Doris on the steps of the cousin’s house, stopped and looked around. At first glance everything looked so normal. The cousin’s papa’s blue Saab was parked in the yard, the old moped that was rusting away was by the corner of the barn, a few bicycles, a blue bucket, a gray spray can that was missing its sprayer, a garden rake carelessly thrown in the flowerbed at the side of the house among the everlasting flowers and sweet peas in violet and pink with delicate stems that were hesitantly forcing their way up the brown wall, trying to hang on to the nails hammered into the wall here and there. But they were sooty, the green leaves softly spotted with brown. And the stink, it did not disappear, it was everywhere. It was stronger than ever, and then Doris’s gaze lifted and she looked toward the hill where the house that was the house on the First Cape was. It was crazy.

The house was still there, strangely enough. And still. It gaped black with holes on one side. It was completely open there. As if a piece of the entire house had fallen off. And the tower was crooked and several of the windowpanes were broken.
The house of luck
stood there and gaped so desolate and destroyed in the quiet, quiet morning. The woods off to the side later. There
was a hole in it so to speak. It had burned down on one side, the ground smarting with pain and the emptiness ran like a wide furrow farther into the woods than what could be seen with the naked eye from where she was standing.
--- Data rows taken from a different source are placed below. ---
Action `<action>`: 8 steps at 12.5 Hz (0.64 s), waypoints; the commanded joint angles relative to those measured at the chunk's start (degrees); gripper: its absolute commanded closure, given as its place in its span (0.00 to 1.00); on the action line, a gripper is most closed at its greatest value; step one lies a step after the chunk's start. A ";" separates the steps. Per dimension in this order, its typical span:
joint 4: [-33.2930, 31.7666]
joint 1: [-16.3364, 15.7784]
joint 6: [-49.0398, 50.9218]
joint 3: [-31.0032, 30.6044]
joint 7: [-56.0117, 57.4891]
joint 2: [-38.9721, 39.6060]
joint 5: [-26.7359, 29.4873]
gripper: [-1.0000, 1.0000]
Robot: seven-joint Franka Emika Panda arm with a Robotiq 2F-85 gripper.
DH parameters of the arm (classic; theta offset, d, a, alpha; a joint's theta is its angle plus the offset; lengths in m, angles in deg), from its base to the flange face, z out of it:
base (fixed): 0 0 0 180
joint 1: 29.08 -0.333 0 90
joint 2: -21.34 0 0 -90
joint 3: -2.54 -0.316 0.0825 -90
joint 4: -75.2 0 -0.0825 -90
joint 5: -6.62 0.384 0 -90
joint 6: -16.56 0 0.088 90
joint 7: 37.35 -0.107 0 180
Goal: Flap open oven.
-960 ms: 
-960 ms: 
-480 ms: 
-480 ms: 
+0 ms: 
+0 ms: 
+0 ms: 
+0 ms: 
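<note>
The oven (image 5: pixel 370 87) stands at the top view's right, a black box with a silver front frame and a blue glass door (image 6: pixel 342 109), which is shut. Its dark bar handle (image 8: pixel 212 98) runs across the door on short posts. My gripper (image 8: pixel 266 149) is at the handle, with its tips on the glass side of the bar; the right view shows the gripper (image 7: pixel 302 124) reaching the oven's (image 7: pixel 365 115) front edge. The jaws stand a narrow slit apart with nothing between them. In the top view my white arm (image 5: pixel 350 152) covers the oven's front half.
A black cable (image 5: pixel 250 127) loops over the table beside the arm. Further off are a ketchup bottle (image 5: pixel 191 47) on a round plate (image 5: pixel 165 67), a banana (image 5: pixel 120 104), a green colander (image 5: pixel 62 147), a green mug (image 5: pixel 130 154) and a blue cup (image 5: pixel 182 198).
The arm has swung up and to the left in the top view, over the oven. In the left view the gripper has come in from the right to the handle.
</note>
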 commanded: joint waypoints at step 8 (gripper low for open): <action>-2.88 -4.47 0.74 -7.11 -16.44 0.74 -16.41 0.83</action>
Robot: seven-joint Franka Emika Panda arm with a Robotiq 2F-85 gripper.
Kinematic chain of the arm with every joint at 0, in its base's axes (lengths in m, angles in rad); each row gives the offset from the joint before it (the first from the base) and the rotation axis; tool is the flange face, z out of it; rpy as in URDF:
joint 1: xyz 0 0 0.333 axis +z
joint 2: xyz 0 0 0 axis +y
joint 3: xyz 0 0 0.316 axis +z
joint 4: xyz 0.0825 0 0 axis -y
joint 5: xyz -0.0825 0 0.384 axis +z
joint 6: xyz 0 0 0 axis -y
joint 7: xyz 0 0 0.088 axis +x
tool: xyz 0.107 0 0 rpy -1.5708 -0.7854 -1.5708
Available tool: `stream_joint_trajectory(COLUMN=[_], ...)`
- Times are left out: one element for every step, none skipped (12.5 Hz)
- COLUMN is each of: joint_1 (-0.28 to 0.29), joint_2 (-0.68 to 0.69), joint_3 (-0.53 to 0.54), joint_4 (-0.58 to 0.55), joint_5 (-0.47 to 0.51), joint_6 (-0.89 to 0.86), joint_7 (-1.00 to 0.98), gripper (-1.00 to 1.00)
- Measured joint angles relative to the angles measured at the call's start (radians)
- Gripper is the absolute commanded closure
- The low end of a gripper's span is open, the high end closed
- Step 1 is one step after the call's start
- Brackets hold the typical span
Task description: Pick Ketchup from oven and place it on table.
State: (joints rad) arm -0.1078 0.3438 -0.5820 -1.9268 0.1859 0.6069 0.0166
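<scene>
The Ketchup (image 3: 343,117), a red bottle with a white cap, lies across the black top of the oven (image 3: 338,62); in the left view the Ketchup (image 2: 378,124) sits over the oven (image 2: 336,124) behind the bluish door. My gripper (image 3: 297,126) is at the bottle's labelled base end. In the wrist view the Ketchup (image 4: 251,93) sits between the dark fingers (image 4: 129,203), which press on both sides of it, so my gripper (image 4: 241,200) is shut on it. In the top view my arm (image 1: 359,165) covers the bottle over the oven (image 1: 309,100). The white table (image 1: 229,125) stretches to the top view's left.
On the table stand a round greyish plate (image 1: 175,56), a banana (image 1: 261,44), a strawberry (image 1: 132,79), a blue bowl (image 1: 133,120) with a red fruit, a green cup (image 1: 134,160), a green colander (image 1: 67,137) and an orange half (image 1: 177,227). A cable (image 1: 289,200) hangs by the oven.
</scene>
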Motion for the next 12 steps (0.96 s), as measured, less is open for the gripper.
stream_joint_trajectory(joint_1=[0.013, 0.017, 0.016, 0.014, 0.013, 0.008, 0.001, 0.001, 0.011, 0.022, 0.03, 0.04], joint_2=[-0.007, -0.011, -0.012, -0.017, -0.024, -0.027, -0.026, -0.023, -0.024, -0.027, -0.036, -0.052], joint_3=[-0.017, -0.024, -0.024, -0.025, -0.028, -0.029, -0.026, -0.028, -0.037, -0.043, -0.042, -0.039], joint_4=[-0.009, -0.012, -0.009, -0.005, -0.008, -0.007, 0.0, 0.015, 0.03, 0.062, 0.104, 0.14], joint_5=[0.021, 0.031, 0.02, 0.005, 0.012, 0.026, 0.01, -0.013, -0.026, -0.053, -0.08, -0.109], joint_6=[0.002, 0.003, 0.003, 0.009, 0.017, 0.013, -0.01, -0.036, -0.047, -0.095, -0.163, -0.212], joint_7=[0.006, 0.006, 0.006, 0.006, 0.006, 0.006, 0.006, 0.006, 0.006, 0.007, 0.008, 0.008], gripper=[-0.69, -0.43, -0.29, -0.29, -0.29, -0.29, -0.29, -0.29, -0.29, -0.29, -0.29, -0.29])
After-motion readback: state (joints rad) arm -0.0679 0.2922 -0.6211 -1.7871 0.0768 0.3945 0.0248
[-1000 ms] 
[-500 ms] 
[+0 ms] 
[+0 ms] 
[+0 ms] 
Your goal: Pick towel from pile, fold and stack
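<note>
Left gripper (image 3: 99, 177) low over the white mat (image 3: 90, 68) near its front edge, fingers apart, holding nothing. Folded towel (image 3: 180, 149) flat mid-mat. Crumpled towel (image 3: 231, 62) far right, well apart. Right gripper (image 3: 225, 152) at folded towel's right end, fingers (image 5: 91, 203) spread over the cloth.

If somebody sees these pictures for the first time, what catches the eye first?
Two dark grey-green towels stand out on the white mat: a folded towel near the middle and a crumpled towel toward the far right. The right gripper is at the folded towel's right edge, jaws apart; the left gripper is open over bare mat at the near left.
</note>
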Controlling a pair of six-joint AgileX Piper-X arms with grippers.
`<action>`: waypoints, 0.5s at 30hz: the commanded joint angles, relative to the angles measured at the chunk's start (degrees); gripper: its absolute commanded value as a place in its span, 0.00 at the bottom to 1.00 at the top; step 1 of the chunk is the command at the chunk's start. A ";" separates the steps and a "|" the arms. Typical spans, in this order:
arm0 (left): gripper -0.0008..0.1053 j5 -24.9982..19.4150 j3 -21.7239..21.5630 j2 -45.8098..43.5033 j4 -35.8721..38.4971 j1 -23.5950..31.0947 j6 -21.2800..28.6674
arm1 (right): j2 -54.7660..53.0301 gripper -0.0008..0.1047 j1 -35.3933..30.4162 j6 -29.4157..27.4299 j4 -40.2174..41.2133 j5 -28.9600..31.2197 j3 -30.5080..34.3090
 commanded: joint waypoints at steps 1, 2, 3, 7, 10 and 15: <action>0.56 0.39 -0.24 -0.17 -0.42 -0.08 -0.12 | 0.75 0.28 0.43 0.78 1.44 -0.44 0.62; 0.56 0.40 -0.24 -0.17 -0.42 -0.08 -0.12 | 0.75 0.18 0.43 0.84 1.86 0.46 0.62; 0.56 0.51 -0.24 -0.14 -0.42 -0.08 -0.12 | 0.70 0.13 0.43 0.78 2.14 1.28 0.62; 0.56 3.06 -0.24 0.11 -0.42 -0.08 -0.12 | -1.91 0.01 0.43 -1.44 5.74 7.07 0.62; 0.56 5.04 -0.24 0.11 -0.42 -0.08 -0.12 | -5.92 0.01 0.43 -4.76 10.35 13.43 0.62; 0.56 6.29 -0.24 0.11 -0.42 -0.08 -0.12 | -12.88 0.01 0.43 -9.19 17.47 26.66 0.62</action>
“Like a corridor of fire in the woods.” That was how Doris would describe it later, when she would express it in words to Sandra, recently returned home from Åland, whom she would meet in the woods the same day. But still, morning at the cousin’s house, and Doris stood on the steps and reflected on everything she saw without understanding anything while at the same time she tried, and this reflection was a means in this attempt, to overpower the panic growing inside her. Somewhere she also became, which was calming but at the same time an insult to everything, aware of how normal everything around her seemed.

What happened?

Why has no one told me about this?

If you listened carefully for specific sounds in the summer morning, in addition to the silence that was a result of no birds singing (but they did not do that anyway this late in the summer; and far away, by the sea and the Second Cape, which was like another world now, a world by itself, the cry of seagulls and the like could be heard), you could hear the usual noises from inside the house: the radio was giving the weather forecast for seafaring or playing a familiar piece of music at a low volume, the cousin’s mama was clattering with cups and containers during the morning dishes, but always made sure to leave a clean bowl for oatmeal and a clean coffee cup on the table for the one who happened to sleep too late. The cousin’s mama.
Mama
. Doris, so small again, heard from the cozy sounds that the cup and the bowl really were there and above all safe and all of that. She was so thankful but at the same time it made her furious, and suddenly, before she knew what was happening she had run back into the house, thrown open the door to the kitchen, almost steamed in, and screamed at the top of her lungs in the cousin’s mama’s face:

“WHAT HAPPENED? WHY HASN’T ANYONE WOKEN ME UP?”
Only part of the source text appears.